▸ **Problem**: Counting only lines that contain "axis", how many are there in the records below? Give the figure alone.

▸ **Records supplied**:
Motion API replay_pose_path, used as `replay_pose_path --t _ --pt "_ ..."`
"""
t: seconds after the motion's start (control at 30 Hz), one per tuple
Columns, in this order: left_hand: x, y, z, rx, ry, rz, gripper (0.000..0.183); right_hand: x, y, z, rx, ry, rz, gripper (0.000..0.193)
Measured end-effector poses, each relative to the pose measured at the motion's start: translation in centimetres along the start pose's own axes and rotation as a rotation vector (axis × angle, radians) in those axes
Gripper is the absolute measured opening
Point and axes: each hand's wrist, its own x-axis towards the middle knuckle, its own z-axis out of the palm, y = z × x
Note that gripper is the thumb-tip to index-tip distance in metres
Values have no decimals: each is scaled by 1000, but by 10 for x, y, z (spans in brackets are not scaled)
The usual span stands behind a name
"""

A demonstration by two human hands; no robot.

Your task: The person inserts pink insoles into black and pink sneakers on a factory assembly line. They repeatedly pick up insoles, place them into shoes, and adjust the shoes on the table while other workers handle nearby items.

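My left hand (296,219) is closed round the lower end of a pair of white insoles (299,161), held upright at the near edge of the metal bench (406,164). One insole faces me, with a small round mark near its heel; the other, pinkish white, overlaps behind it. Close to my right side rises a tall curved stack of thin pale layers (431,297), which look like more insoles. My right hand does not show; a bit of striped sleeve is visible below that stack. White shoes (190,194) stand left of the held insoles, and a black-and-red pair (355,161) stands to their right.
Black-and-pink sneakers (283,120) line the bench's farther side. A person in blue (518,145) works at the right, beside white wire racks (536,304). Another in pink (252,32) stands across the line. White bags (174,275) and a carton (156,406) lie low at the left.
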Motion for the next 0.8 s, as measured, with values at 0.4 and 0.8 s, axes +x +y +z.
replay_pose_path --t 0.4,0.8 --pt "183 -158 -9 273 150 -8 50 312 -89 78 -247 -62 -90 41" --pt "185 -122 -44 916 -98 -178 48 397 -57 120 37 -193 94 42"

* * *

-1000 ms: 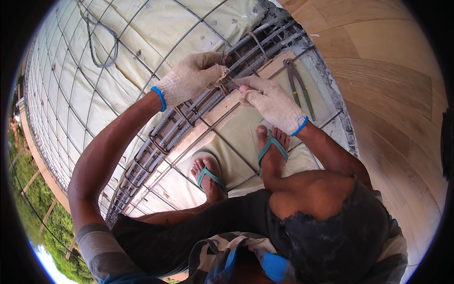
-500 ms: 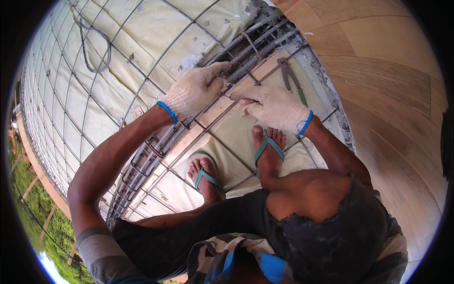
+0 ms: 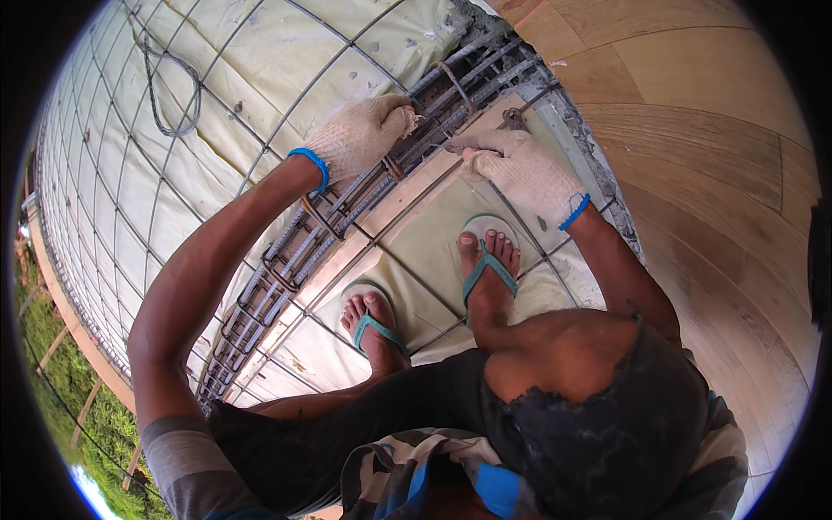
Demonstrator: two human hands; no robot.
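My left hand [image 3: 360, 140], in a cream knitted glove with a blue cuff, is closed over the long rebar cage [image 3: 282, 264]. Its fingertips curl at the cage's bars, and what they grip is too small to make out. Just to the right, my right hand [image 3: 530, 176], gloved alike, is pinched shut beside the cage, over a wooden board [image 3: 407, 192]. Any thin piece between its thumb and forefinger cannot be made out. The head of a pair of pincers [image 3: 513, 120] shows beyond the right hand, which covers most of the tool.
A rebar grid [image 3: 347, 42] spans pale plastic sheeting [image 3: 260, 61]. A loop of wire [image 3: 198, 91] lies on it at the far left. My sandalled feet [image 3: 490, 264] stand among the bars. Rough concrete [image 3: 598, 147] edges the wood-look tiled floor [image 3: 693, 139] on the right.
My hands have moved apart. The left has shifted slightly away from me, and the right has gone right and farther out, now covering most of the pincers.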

▸ **Task output**: 2